YOUR INSTRUCTIONS> Repeat the data in full. Drop every picture.

DATA>
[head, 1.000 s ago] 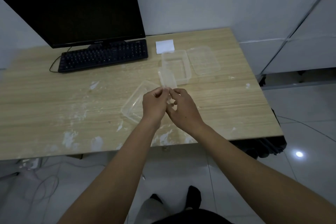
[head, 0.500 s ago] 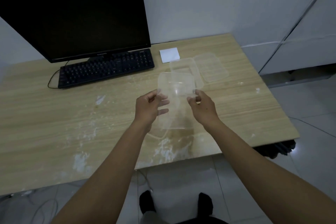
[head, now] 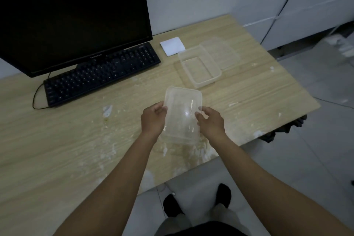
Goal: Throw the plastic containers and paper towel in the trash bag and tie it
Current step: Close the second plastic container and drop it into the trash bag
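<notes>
You hold a clear plastic container (head: 183, 113) between both hands, just above the near part of the surface (head: 57, 140). Your left hand (head: 153, 119) takes its long edge at 9 o'clock and your right hand (head: 210, 122) the opposite edge at 3 o'clock. On each side the fingers (head: 162, 108) curl in and pinch the rim against the thumb, none spread flat. That two-sided pinch suits a thin, springy shell: it keeps the piece level and stops it flexing. Its lower edge looks doubled, so you may be seating a lid onto a tub. The clear plastic makes that hard to tell.

The other task things lie apart from your hands. At about 1 o'clock a second container (head: 200, 67) sits open side up, with its loose lid (head: 220, 51) just beside it, further toward 1 o'clock. The folded paper towel (head: 172, 46) lies at 12 o'clock, touching that container's far corner, near the end of the keyboard (head: 101, 71) below the monitor (head: 72, 15).

No trash bag shows plainly. A dark shape (head: 283, 130) under the surface's edge at 3 o'clock could be one, though you cannot be sure. Judging by this, nothing is binned yet, and closing the pieces into pairs would leave you fewer things to carry.
</notes>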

REPLY TO THE TASK>
[head, 1.000 s ago] 
[head, 0.500 s ago] 
[head, now] 
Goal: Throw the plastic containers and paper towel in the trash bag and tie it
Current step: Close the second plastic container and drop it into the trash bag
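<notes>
You hold a clear plastic container (head: 183, 113) between both hands, just above the near part of the surface (head: 57, 140). Your left hand (head: 153, 119) takes its long edge at 9 o'clock and your right hand (head: 210, 122) the opposite edge at 3 o'clock. On each side the fingers (head: 162, 108) curl in and pinch the rim against the thumb, none spread flat. That two-sided pinch suits a thin, springy shell: it keeps the piece level and stops it flexing. Its lower edge looks doubled, so you may be seating a lid onto a tub. The clear plastic makes that hard to tell.

The other task things lie apart from your hands. At about 1 o'clock a second container (head: 200, 67) sits open side up, with its loose lid (head: 220, 51) just beside it, further toward 1 o'clock. The folded paper towel (head: 172, 46) lies at 12 o'clock, touching that container's far corner, near the end of the keyboard (head: 101, 71) below the monitor (head: 72, 15).

No trash bag shows plainly. A dark shape (head: 283, 130) under the surface's edge at 3 o'clock could be one, though you cannot be sure. Judging by this, nothing is binned yet, and closing the pieces into pairs would leave you fewer things to carry.
</notes>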

No further work is required for this exercise.